Filter the records below for the word "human". Copy each line that holds it.
* * * * * * * * *
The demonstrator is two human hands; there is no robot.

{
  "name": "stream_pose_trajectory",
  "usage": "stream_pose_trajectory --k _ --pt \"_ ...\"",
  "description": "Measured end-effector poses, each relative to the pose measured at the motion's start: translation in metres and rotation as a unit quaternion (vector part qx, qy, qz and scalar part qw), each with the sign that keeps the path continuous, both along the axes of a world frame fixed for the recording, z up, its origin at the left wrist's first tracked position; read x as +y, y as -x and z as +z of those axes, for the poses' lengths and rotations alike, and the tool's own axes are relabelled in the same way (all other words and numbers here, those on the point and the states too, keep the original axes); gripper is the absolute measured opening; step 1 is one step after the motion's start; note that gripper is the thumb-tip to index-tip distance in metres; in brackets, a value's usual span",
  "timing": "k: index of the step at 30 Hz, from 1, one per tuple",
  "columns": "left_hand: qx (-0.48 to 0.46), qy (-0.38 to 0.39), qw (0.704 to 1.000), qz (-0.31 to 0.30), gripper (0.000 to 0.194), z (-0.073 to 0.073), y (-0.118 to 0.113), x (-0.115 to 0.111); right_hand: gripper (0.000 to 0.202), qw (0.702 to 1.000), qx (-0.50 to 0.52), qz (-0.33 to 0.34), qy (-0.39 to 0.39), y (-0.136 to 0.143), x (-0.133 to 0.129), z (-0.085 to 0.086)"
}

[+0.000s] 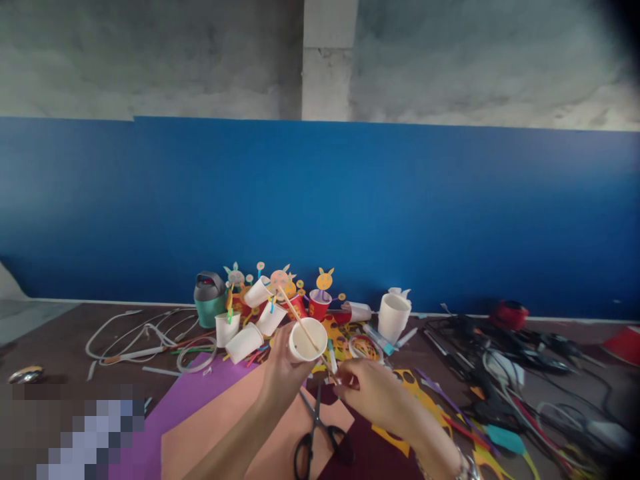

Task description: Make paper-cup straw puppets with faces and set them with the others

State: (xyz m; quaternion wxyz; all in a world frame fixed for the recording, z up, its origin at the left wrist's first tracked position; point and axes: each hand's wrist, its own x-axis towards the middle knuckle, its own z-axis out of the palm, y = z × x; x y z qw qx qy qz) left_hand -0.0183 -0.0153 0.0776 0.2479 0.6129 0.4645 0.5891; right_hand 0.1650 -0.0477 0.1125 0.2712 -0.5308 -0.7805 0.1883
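Note:
My left hand point(281, 363) is wrapped round a white paper cup point(296, 348), its open mouth tilted towards me. A thin wooden stick point(297, 316) slants over the cup's mouth and shows again below its right side. Whether it pierces the cup wall I cannot tell. The stick's lower end is pinched in the fingers of my right hand point(367, 387). Beneath my hands lie black-handled scissors point(316, 427) on a sheet of peach paper point(225, 427).
Several cups with paper animal faces, such as a red cup point(320, 305), stand along the blue panel. Stacked white cups point(394, 317) are behind my right hand. A teal container point(210, 310) and white cable point(107, 333) lie left; black cables and a glue gun point(493, 400) right.

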Motion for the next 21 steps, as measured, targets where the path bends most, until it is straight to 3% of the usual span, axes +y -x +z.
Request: stream_pose_trajectory --k 5,11,16,19,21 --pt "0.027 -0.006 0.999 -0.020 0.044 -0.004 -0.005 -0.004 0.020 0.995 0.094 0.038 0.004 0.016 0.002 0.000" --pt "-0.037 0.065 0.994 -0.081 0.044 0.009 -0.007 -0.008 0.025 0.991 0.119 0.052 0.032 0.014 0.005 -0.002" --pt "-0.051 0.071 0.991 -0.098 0.047 0.011 -0.010 -0.010 0.027 0.988 0.119 0.072 0.066 0.008 0.001 0.005" --pt "-0.080 0.098 0.988 -0.091 0.041 0.009 -0.004 -0.003 0.028 0.988 0.114 0.055 0.094 0.003 -0.001 0.004" --pt "-0.144 0.112 0.982 -0.049 0.044 0.009 0.008 0.006 0.027 0.985 0.116 0.059 0.111 -0.002 -0.002 0.002"
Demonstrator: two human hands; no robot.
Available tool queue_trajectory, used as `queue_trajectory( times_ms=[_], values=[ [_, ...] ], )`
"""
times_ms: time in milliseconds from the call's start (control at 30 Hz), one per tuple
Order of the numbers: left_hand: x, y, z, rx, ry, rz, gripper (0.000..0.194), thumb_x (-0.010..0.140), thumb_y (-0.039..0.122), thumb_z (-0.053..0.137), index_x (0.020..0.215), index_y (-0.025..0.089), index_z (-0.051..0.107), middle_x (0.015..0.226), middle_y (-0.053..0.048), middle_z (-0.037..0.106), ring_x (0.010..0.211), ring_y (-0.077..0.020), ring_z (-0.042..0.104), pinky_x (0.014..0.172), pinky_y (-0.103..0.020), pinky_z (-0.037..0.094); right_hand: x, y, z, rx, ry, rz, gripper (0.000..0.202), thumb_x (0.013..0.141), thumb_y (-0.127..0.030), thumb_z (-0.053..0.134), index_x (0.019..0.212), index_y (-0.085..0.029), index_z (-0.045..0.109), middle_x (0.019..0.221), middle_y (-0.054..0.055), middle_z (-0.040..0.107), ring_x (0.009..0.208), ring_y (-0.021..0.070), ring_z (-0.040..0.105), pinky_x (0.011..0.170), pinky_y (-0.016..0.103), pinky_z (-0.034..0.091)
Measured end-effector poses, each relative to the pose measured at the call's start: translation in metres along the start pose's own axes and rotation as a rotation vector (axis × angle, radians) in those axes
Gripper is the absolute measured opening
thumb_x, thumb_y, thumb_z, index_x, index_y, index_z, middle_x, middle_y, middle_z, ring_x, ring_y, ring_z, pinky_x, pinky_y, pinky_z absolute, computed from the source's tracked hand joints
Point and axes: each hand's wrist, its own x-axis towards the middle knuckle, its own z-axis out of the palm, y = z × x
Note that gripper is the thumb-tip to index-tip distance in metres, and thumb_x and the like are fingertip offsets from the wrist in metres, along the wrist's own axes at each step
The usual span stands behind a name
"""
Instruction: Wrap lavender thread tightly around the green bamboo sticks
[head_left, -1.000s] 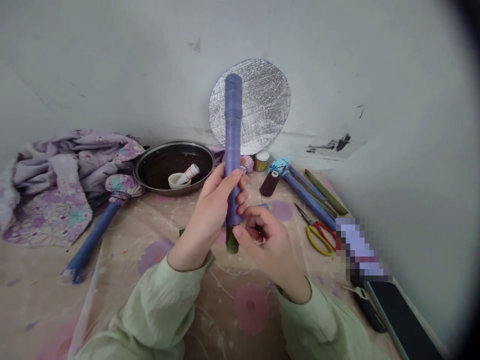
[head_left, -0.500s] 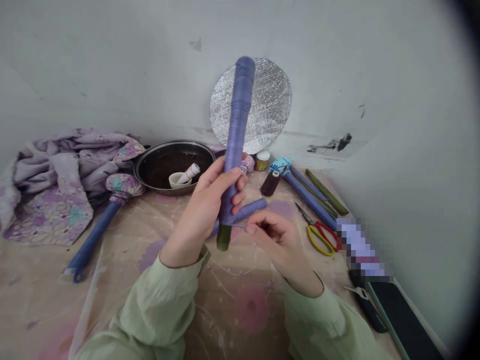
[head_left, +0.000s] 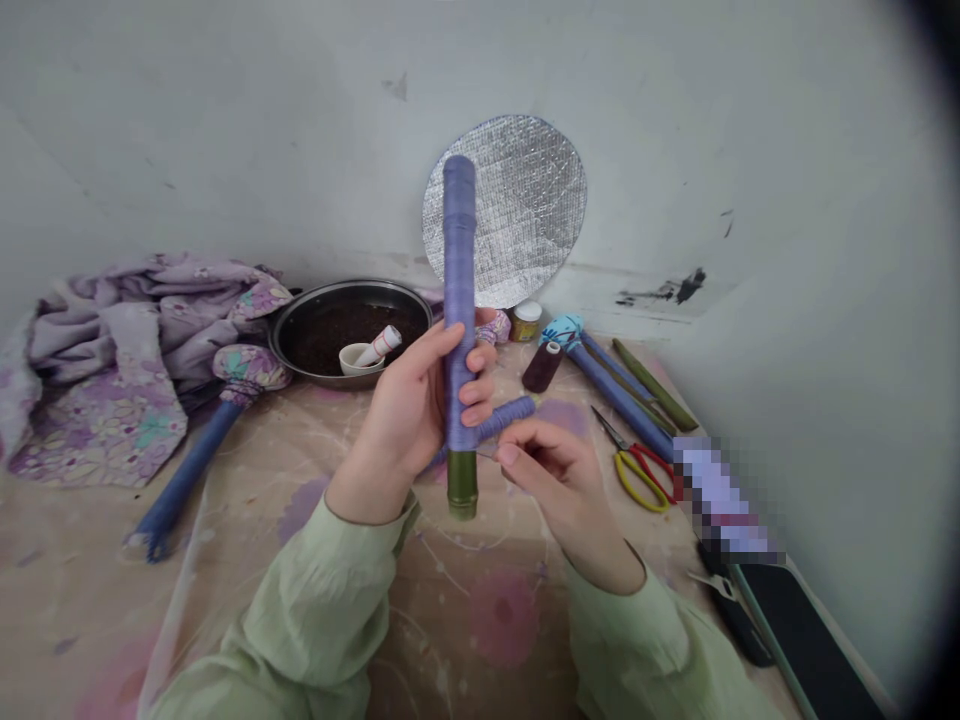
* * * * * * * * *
**Worked solution:**
The demonstrator is two human hands; there is no robot.
Demonstrator: two human hands; no robot.

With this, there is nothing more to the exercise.